Weapons and Armor: If you had any weapons when you were attacked and what they were, who knows the Raiders might still have your ish.

also on a side note a lot of the weapons above are hard to come across so unless you are from one of the first three factions chances are you have a pistol or something like a hunting rifle and at the most an assault rifle like an Ak-47. I will have another post showing the different types of power armor and combat armor. 

anywho i hope you guys will have fun in this and i plan for it to be very dangerous so you might get killed if you do something stupid so keep your wits about you lol


----------



## BlackApostleVilhelm (May 14, 2008)

so here are the types of armor within the fallout universe;

Brotherhood Power Armor









Brotherhood Outcast Power Armor









Enclave Armor









Enclave Tesla Armor (increases Energy weapon damage and better Radiation Resistance)









Enclave Hellfire Armor (best defence of enclave types and has increased fire resistance)









ok and now the combat armor that mercenaries and higher ups would get;










and raider armor and this varies because they use anything for armor;










Vault dweller jumpsuit and average wastelander outfit;



















and this is what Ghouls look like;


----------



## BlackApostleVilhelm (May 14, 2008)

Ok here are the two NPCs I will be playing as, you will be interacting with these two the most out of any others once freed from the raiders so it might be smart to be nice to them if you aren't to anyone else and they will each be wearing T-51B Power Armor which looks like this;










Name: William

Age: 32

Sex:Male/Human

Appearance: Tall, around 6'2 and weighs 225lbs, wears the T-51B power armor that he and his wife Alice had found early on in their lives while exploring the wastes. He has blue eyes and short wavy brown hair with a full beard and scar on the right side of his face.

Weapons/Armor: T-51B power armor, Plasma Rifle, Power Fist

Faction Affiliation: Works with Brotherhood of Steel DC branch closely but is not a part of it.

Backround: William was born and raised in Vault 52 in Southern California until it was deemed ok for its residents to proceed out into the wastes to recolonize. The Vault was relatively close to the Brotherhood of Steel headquarters hence why it was kept safe for so long. When let out William joined a group of mercenaries looking for adventure and traveled the wastes for three years until meeting Alice after his group got in a huge firefight with another mercenary group. She and her family had found him and taken him in and gradually over time they formed a bond and when he went to leave she went with him.

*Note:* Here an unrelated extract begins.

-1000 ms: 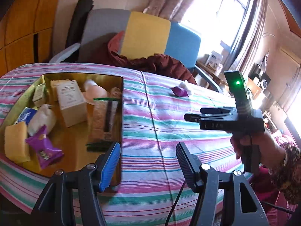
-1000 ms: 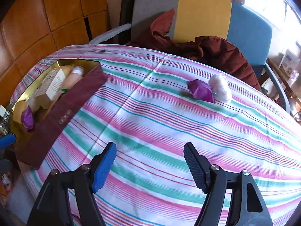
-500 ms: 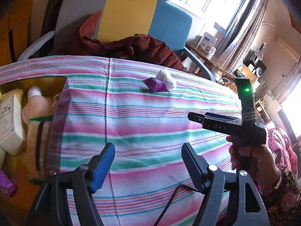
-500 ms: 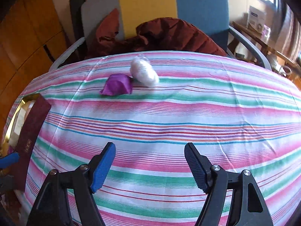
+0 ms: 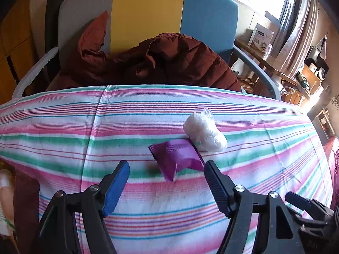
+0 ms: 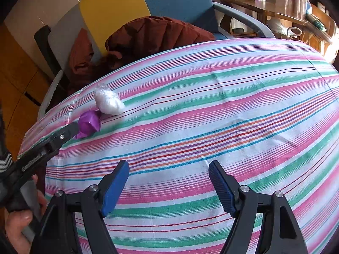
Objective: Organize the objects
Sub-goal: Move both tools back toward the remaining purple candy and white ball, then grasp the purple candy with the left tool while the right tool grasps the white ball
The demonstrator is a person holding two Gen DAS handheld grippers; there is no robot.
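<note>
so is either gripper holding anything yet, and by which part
Nothing is held. The left gripper is open, its fingers either side of the purple packet without pressing it. The right gripper is open over bare cloth.

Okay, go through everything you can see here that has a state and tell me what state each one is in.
left gripper: open, just widened, purple packet at its tips, not pressed.
right gripper: open, empty, over bare tablecloth.
purple packet: lying on cloth, sealed.
white wrapped bundle: lying against the packet.
maroon jacket: crumpled on the chair.

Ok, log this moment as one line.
left gripper: open, at purple packet | right gripper: open, empty | white bundle: on tablecloth
</note>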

Over the years they traveled the wastes looking for whatever thrill they were on to, and eventually came across the weapons and armor they now have. They settled in the DC area realizing that they could aide in the Brotherhood's fight against the Super Mutants and help in protecting the wastelanders there.

Personality: He is usually very loud and opinionated which is allowed by the Brotherhood because of his aide and expertise in the wastes. he is extremely intelligent in the field of science and technology due to his Vault schooling and so is seen as a valuable asset to the Brotherhood. loves to fight and go out and about in the ruins looking for "adventure" but he is no fool and is very aware of the dangers that the wastes hold. Loves his wife Alice dearly and is often protective of her when out in the field.

ok and here's Alice;

Name: Alice

Age: 30

Sex: Female/Human

Appearance: stands at about 5'2 and is very light. she has long black hair with green eyes and has beautiful curves that show even through the bulky power armor she wears. 

Weapons/Armor: T-51B power armor, Gauss Rifle (high powered sniper rifle that shoots a superheated round at amazing speeds, whatever the round hits is either blown apart or blown off, if used on power armor it will knock opponent over while rupturing the armor, must be loaded after each shot) and ripper.

Faction Affiliation: Works with Brotherhood of Steel DC branch closely but is not a part of it.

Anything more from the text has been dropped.